Bakhu, the eastern mountain, symbolizes rebirth, emergence, and the renewal of life. As the place where the sun rises after its night-journey through the underworld, Bakhu is the threshold of resurrection, the point at which the sun comes forth renewed into the world of light. The eastern horizon carries all the hope of the Egyptian afterlife, the promise that what passes into the west will rise again in the east, and Bakhu is the symbol of this return from darkness to light.
Manu, the western mountain, symbolizes death, transition, and entry into the hidden realm. As the place where the sun sets and passes into the underworld, Manu is the threshold of death, the gateway through which the sun and the dead leave the visible world. The west's association with the deceased, who were called 'westerners,' makes Manu the symbol of the journey into death, but a death modeled on the setting sun and therefore charged with the hope of rebirth, since what sets in the west will rise in the east.
The akhet, the horizon-zone between the peaks, symbolizes liminality itself, the in-between condition of transition. Neither fully in the visible world nor fully in the hidden realm, the horizon is the threshold across which the crossing happens, and its symbolism is that of all liminal places: charged, dangerous, and powerful, requiring protection and knowledge to traverse. The akhet is the zone of transformation, where the sun is reborn and where the dead pass from one mode of being to another.

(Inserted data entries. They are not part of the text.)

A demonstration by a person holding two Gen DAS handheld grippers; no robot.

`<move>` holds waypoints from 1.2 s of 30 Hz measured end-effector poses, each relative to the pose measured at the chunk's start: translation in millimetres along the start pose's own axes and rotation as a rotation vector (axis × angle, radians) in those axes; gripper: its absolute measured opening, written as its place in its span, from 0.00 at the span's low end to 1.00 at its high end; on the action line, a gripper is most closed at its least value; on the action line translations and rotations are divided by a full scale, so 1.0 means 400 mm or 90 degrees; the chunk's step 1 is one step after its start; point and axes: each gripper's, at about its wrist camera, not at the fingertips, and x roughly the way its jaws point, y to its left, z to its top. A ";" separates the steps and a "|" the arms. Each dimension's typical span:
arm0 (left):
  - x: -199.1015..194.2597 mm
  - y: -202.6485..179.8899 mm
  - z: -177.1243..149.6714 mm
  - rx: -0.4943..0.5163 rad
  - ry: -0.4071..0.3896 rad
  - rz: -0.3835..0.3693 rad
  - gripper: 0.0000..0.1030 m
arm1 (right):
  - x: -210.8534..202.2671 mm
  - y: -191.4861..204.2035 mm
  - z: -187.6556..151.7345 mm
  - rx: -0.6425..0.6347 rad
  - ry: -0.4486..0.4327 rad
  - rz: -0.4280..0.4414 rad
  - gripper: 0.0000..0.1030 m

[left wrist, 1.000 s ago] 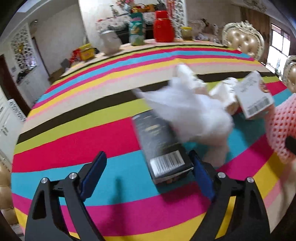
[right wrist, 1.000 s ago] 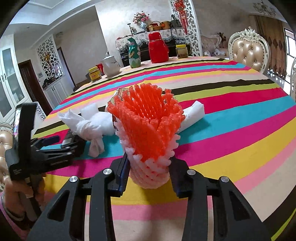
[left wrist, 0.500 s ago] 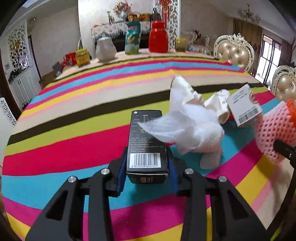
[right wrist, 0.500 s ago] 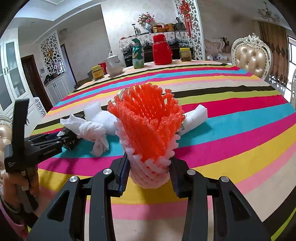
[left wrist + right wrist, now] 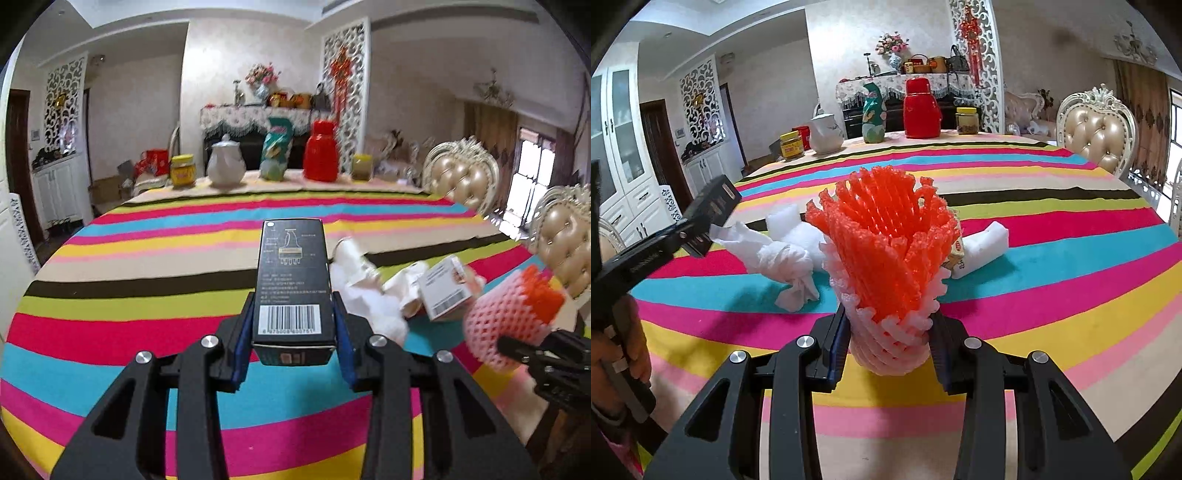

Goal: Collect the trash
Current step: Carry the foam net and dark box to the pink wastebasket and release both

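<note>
Crumpled tissue (image 5: 373, 306) beside small carton (image 5: 445, 291)

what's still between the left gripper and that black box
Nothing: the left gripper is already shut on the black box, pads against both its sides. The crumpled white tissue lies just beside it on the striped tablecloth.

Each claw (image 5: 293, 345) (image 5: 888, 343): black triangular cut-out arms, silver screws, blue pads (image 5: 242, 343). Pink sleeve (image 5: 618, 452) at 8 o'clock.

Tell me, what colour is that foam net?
The foam net is orange inside, pale pink outside; clearest in the right wrist view.
</note>
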 end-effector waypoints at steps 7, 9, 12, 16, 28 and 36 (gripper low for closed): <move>-0.060 -0.046 -0.008 0.034 -0.064 -0.032 0.37 | 0.000 0.010 0.004 -0.006 -0.005 -0.025 0.36; -0.083 -0.059 -0.012 0.029 -0.060 -0.053 0.37 | -0.009 0.011 0.003 -0.005 -0.013 -0.039 0.36; -0.137 -0.084 -0.017 0.039 -0.067 -0.080 0.37 | -0.068 0.022 -0.007 -0.003 -0.028 -0.041 0.36; -0.202 -0.123 -0.046 0.073 -0.062 -0.102 0.37 | -0.160 0.042 -0.023 -0.019 -0.051 -0.053 0.36; -0.340 -0.215 -0.159 0.102 -0.041 -0.172 0.37 | -0.349 0.057 -0.164 -0.023 -0.090 -0.082 0.36; -0.333 -0.247 -0.196 0.106 -0.009 -0.203 0.37 | -0.410 0.028 -0.223 0.000 -0.096 -0.088 0.36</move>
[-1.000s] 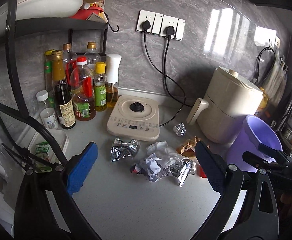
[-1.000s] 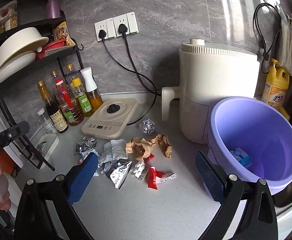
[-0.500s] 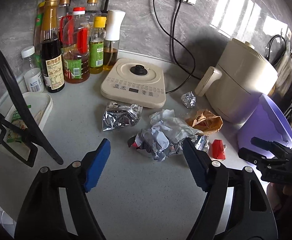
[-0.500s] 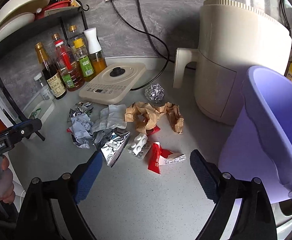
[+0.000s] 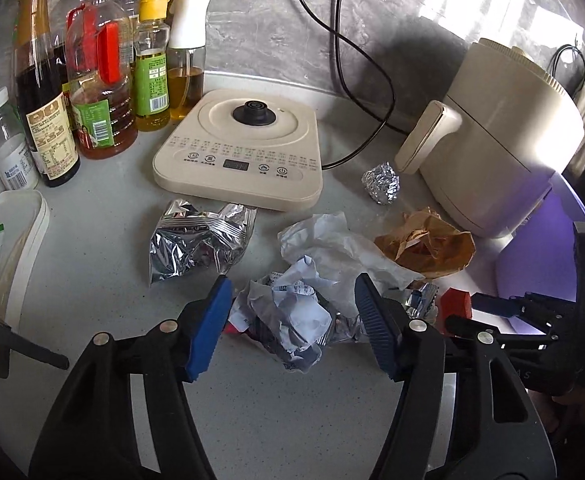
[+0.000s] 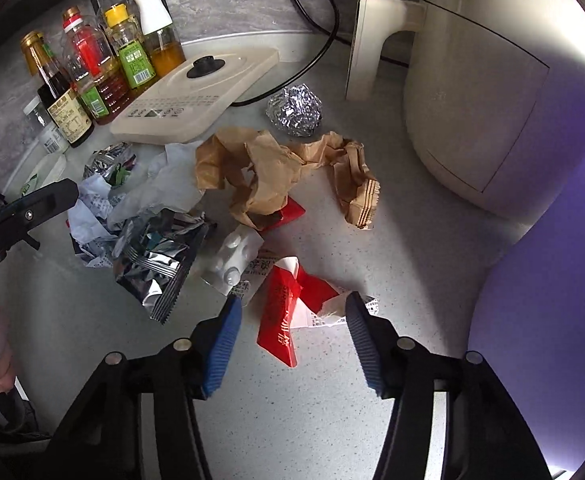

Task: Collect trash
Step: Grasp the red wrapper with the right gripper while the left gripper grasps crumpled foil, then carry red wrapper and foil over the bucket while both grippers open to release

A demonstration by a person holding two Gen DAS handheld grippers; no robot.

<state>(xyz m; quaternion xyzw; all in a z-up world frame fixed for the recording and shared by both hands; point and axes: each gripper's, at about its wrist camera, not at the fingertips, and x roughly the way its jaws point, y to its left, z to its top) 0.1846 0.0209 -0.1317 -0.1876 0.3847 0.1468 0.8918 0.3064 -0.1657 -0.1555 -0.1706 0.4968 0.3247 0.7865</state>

The serpents and guardians of the mountains symbolize the dangers and the powers that attend the great cosmic transitions. The boundaries of the world are not freely crossed; they are guarded, and the serpent of Bakhu and the deities stationed at the horizons express the Egyptian sense that the thresholds between worlds are perilous and must be approached with the proper means. The guardians symbolize the seriousness of the passage, the cosmic importance of the moment when the sun crosses between worlds.

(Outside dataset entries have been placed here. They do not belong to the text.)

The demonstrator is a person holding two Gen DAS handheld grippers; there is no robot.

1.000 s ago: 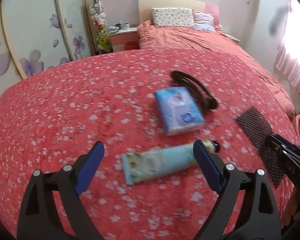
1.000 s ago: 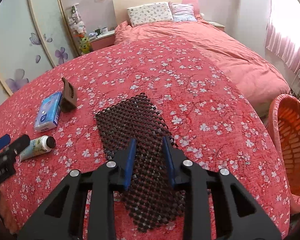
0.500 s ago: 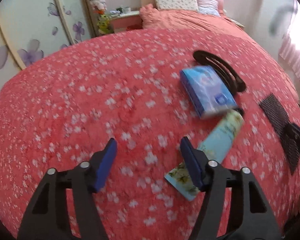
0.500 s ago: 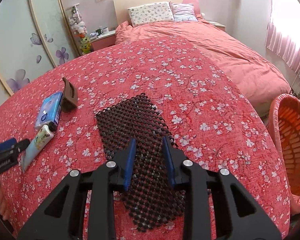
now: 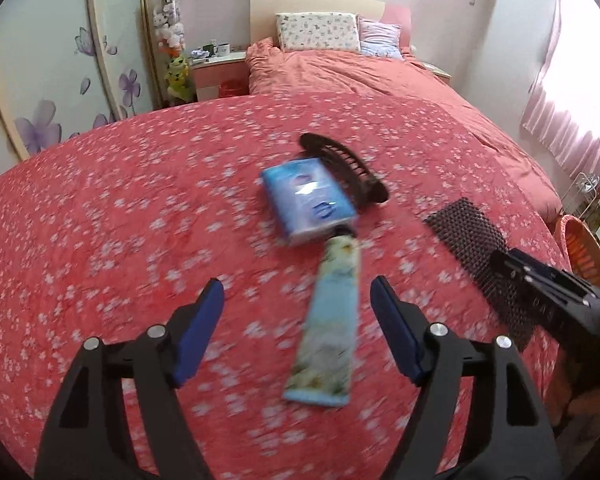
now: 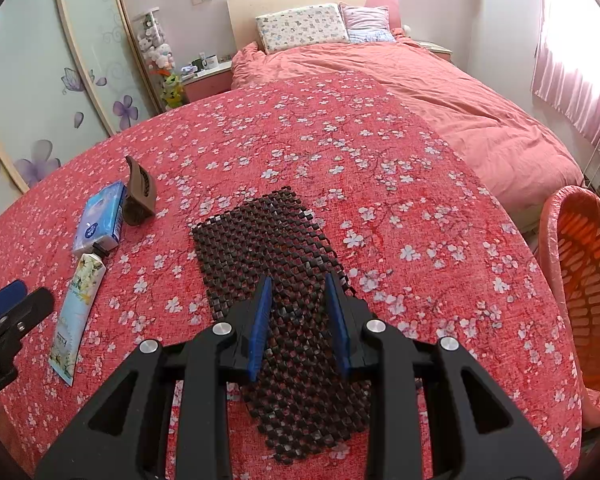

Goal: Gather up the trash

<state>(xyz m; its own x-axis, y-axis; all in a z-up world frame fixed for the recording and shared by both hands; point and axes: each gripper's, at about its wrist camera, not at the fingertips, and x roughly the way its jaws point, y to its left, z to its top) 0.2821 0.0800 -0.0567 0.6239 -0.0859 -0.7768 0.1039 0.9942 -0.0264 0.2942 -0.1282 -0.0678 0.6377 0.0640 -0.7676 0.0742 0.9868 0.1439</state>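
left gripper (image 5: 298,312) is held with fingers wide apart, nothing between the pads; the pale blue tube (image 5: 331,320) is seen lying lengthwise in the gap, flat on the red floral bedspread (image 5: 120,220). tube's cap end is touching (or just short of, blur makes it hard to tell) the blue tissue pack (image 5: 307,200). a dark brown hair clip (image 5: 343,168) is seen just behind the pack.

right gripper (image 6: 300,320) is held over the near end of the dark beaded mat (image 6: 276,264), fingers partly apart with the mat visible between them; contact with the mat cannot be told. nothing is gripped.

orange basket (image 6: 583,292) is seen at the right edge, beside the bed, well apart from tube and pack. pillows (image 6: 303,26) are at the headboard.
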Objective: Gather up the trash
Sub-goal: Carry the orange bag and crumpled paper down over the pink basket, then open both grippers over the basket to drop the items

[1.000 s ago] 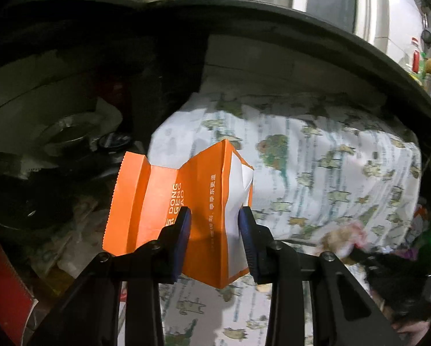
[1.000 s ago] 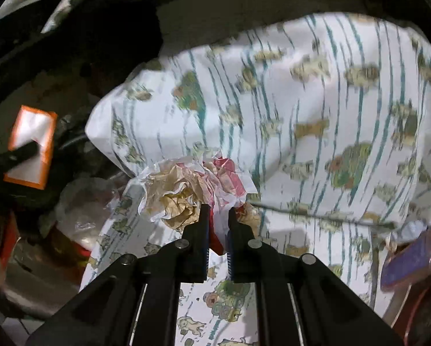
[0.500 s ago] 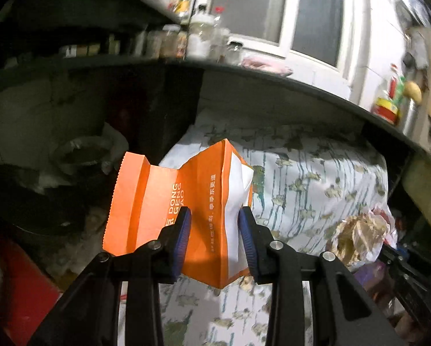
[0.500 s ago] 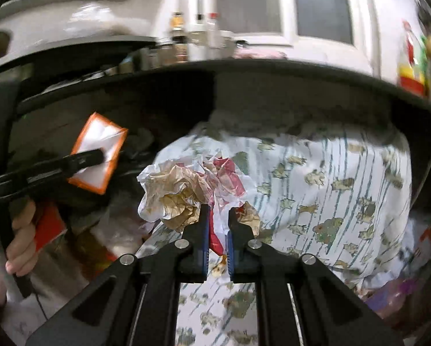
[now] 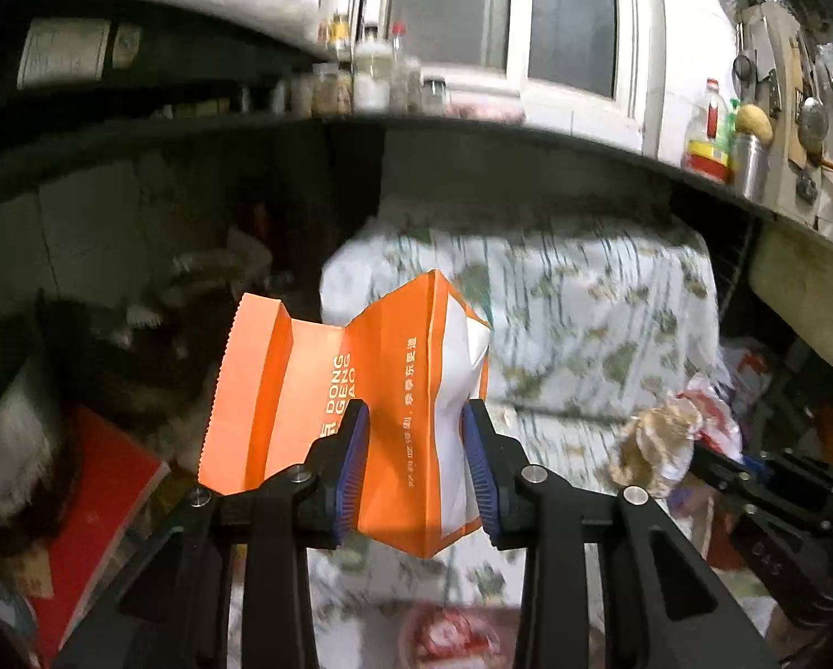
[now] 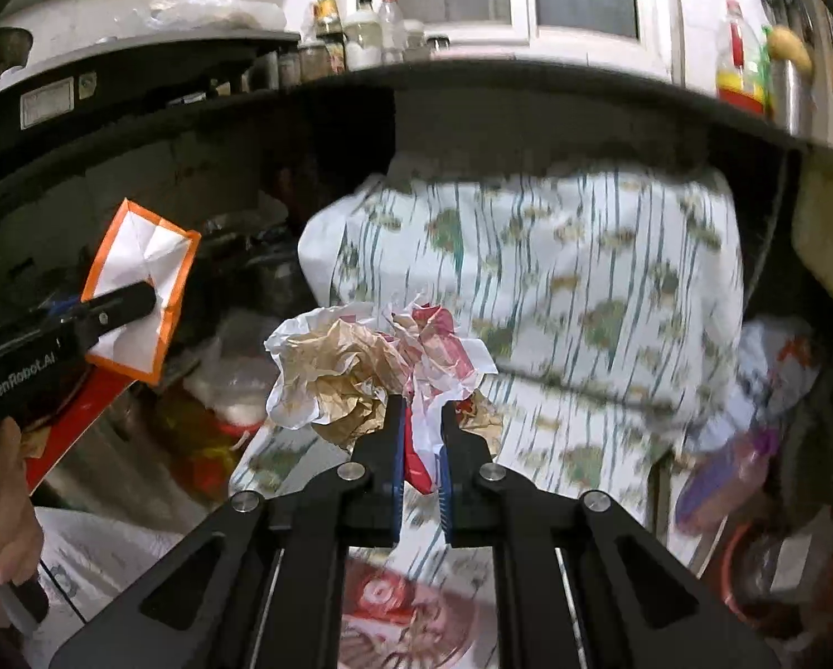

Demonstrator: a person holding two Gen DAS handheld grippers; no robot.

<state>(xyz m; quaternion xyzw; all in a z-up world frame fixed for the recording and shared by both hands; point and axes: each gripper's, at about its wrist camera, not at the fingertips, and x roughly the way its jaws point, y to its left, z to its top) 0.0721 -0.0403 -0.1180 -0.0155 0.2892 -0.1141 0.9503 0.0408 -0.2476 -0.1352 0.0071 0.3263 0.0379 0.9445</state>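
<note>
A: What fills most of the view?
B: A white cloth with green stripes and a leafy print point(image 5: 600, 323), draped over something bulky under a dark shelf edge point(image 5: 472, 134) that carries glass jars and bottles point(image 5: 372, 83).

A: And the trash?
B: The left hand-held gripper point(image 5: 413, 465) is clamped on a creased orange paper bag with a white lining point(image 5: 305, 390), lifted in front of the cloth. The right hand-held gripper point(image 6: 421, 457) has its jaws almost together, pinching a crumpled wad of brown, white and red wrapper paper point(image 6: 361, 368), also held up off the cloth.

A: Anything else?
B: From the right wrist view, a person's hand point(image 6: 9, 507) grips the left tool's handle at the left edge.
</note>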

The akhet hieroglyph itself symbolizes the integration of this cosmography into the Egyptian understanding of the world. The sign of the sun between two peaks is the picture of the cosmos at its critical edges, and its use to write 'horizon' and to name solar places and monuments shows how deeply the image of Bakhu and Manu was woven into the Egyptian imagination of the shape of the world and the journey of the sun.
Cultural Context
Bakhu and Manu belong to the cosmic geography of ancient Egypt, the imagined landscape of the world's structure and edges that underlay Egyptian religion. The Egyptians conceived of the inhabited world as bounded by the limits of the earth, where the sky met the ground and the sun crossed between the visible realm and the hidden realms of night and the underworld. At these limits they placed the mountains of sunrise and sunset, fixing the abstract notion of the world's edges in concrete, named features of the cosmic landscape.

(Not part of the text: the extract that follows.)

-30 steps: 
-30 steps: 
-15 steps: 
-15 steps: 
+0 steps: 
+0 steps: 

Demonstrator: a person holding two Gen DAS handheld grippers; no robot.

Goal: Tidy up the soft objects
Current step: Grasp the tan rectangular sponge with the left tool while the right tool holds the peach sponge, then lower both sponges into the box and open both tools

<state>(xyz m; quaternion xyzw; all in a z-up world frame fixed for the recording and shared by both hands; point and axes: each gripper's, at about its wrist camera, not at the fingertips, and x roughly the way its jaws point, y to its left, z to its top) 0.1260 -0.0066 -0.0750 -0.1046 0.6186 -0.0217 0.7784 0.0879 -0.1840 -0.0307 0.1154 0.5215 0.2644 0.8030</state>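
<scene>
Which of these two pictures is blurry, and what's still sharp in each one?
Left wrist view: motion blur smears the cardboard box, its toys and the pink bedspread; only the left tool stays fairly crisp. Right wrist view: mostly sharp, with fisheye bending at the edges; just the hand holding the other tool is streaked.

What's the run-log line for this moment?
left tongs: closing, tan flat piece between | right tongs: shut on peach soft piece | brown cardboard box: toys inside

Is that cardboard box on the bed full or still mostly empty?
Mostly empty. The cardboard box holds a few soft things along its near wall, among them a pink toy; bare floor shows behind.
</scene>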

The twin mountains are inseparable from the akhet, the horizon, among the most fundamental concepts of Egyptian cosmology. The akhet hieroglyph, a sun-disk between two peaks, depicts the cosmography of Bakhu and Manu directly, and the word akhet, 'horizon,' was among the most important spatial terms in the Egyptian language. The horizon was the place of the sun's rising and setting, the threshold of transformation, and the concept pervaded Egyptian religion, appearing in the names of gods, places, and monuments. Bakhu and Manu are the two peaks that give the horizon its shape, and to understand them is to understand the Egyptian image of the world's edges.
The mountains appear in the cosmographic and mortuary literature across the whole of Egyptian history. The Pyramid Texts of the Old Kingdom name them in connection with the sun's course and the king's ascension to the sky; the Coffin Texts and the Book of the Dead continue to locate the sun's rising and setting at the eastern and western peaks. Chapter 108 of the Book of the Dead, concerning Bakhu and its serpent, and related chapters concerning the western mountain, show that the mountains were not merely poetic scenery but charged locations within the cosmography of the afterlife, requiring the knowledge and the spells that the mortuary texts supplied.
The western mountain had a particular cultural resonance because the west was the land of the dead. The deceased were 'westerners,' and the setting sun, passing into the western horizon, was the model for the dead who hoped to rise again as the sun rose. This association gave the western mountain a central place in Egyptian funerary belief, and it was reinforced by the geography of the Nile valley, where the cemeteries lay on the west bank, beneath the western cliffs, toward the setting sun. At Thebes, the western necropolis lay beneath a prominent natural peak, the modern el-Qurn, which was identified with the mythic western mountain and personified as a goddess, often a form of Hathor or the cobra-goddess Meretseger, 'she who loves silence,' mistress of the western peak.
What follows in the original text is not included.